Might Putin Just Declare Victory and Go Home?

When Vladimir Putin invaded Ukraine on February 24, 2022, most of the Western world assumed that his army would readily conquer the nation within a few weeks. I was among them, putting me in the company of almost all informed military strategists, foreign policy experts, and laymen alike, who expected a swift, if ugly, Russian victory. 

Putin clearly thought so too.

But we are now 33 days into the invasion and the Kremlin’s forces are bogged down in a grinding war of attrition. The Russian advance has been halted on all fronts; indeed, Ukrainian counterattacks have even pushed the Russians back in some areas. No major cities have yet fallen, despite relentless, cowardly hammering by far-off Russian artillery, much of it aimed at brutally flattening Ukraine’s cities and deliberately targeting civilians in order to inflict as much pain as humanly possible. 

Yet still the blue-and-yellow flag is flying.

The credit for this unlikely stalemate goes to the Ukrainian people, whose tenacity and determination in fighting foreign aggression by a monstrous autocrat are an inspiration to the world. Untrained Ukrainians of all ages have taken up arms and stymied the Russian invaders, a conscript army plagued by low morale and a general mystification of what the hell they are even doing there. Ukrainian fighter planes have been flying so low in attacking Russian forces that at least one UAF Su-27 returned to base with a street sign stuck to its jet intake after clipping it on a strafing run. That is really putting the “close” in “close air support.”

The Russian troops have been further bedeviled by logistical problems and long supply lines that have made it difficult for Vlad to keep them supplied with fuel, ammunition, spare parts, and even chow, proving the old saw that tactics is for amateurs while logistics is for pros. More prosaically, in the US Army we say, “If Joe don’t eat, Joe don’t fight.” Goes for Ivan too. 
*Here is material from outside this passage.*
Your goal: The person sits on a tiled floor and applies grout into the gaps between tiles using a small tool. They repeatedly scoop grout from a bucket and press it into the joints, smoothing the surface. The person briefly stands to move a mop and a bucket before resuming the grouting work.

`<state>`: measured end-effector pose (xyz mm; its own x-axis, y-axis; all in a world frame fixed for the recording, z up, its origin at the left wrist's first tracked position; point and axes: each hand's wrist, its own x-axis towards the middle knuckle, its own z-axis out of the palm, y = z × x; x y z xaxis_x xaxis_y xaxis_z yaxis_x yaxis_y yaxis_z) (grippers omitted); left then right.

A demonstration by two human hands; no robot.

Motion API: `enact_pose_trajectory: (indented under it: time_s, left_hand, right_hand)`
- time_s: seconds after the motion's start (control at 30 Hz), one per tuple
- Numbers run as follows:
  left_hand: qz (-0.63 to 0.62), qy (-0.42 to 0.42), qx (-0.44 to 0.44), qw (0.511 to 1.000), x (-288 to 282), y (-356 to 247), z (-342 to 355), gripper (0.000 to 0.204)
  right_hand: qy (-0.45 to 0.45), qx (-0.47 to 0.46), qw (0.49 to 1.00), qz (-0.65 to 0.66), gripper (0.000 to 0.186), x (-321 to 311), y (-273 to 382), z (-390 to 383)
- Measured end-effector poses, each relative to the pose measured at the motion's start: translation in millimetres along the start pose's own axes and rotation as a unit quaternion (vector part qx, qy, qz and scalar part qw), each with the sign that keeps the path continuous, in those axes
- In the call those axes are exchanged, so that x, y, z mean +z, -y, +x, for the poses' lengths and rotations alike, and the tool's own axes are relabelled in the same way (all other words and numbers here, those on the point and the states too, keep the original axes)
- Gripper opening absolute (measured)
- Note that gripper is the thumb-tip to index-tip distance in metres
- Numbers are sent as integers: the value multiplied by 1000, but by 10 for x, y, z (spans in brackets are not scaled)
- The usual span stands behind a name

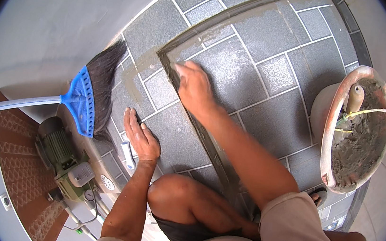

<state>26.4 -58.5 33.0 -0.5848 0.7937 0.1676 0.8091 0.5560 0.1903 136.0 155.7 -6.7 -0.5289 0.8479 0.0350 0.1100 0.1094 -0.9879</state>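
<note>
My left hand (pixel 141 136) lies flat on the grey patterned floor tiles (pixel 172 132), fingers stretched out. Just below it rests a white and blue handle (pixel 127 155), its other end not plain to see. At the corner of a raised, dark mortar-smeared strip (pixel 189 115) is my right hand (pixel 194 86), its fingers curled and touching the strip's edge. Whatever those fingers pinch, if anything, is too small to make out. Wet grey mortar is smeared on the tiles beside the strip.
A tilted bucket (pixel 326 150) of grey mortar (pixel 359 144) stands at the right, with a wooden tool handle (pixel 356 97) sticking out. At the left are a blue broom (pixel 80 100) with dark bristles and a green motor pump (pixel 63 153). A grey wall (pixel 66 25) rises behind.
</note>
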Motion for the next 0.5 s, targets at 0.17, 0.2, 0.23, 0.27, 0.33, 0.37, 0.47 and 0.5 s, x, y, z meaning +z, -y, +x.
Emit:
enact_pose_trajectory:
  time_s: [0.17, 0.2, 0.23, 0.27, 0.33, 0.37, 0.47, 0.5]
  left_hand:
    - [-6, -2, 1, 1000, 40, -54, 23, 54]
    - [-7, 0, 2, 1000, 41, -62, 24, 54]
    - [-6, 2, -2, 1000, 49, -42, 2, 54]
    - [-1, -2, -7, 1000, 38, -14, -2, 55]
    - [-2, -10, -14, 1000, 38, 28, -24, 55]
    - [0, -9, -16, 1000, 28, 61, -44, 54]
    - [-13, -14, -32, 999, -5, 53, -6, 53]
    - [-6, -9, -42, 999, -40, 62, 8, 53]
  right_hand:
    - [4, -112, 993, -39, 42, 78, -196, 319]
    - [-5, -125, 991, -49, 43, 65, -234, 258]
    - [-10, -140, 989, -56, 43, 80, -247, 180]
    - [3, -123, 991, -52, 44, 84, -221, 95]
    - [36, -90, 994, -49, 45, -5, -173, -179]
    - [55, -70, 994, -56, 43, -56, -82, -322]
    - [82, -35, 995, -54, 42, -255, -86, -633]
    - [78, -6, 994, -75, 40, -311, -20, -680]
At the national level, Volodymyr Zelenskyy, an actor and comedian who found himself the unlikely president of his country in its darkest hour since the 1940s, has established himself as a heroic figure, “the Jewish Churchill,” as some are calling him. (NB: Actually, some believe that Churchill is the Jewish Churchill, according to Mosaic law, given rumors that his mother Jennie was Jewish or partially so.) 

We have also witnessed excellent statecraft by the Western powers, led by the Biden administration, distinguished by impressive control of the narrative and dominance in the informational battlespace, at least outside of Russia’s own borders. More concretely, the West has executed a well-coordinated campaign of non-military resistance and targeted economic sanctions, even at the price of mild domestic sacrifice—not America’s strong suit in the past. Among other things, those sanctions last week caused Russia’s Uralvagonzavod tank factory in the town of Nizhni Tagil in the Ural mountains—the largest such facility in the world—to shut down, largely because it can no longer get the computer chips that are essential to its product. 

But silicon wafers are the least of it. On the ground in Ukraine, the Russian tank corps has been getting it even more viscerally, as the combination of man-portable light anti-tank weapons (like the Javelins Trump held hostage) and drones (particularly Turkish TB-2s) are wreaking havoc on it.  

Haters have been trying to write the obituary of armored warfare since the end of the Cold War, but somehow the main battle tank manages to hang on. (It is worth noting that the Russian invasion of Ukraine occurred on the 31stanniversary of the commencement of the ground phase of the 1991 Gulf War, the largest armored assault since World War II and itself a famous refutation of the premature epitaph for armored combat.) But in Ukraine we may indeed be witnessing a sea change in armored warfare, and—at long last—the end of the supremacy of the main battle tank. (Ladies and gentleman, as an old grunt, I submit to you that the once and forever champion in the category of the Ultimate Weapon remains the infantry soldier.)

None of this is to say that Russia is beaten. On the contrary: faced with these setbacks, Putin is even more dangerous, and apt to intensify his brutal tactics—war crimes, as even Joe Biden has rightly begun to call them. That choice, should he make it, may prove even more self-destructive than the original decision to invade, but it doesn’t mean he won’t do it. 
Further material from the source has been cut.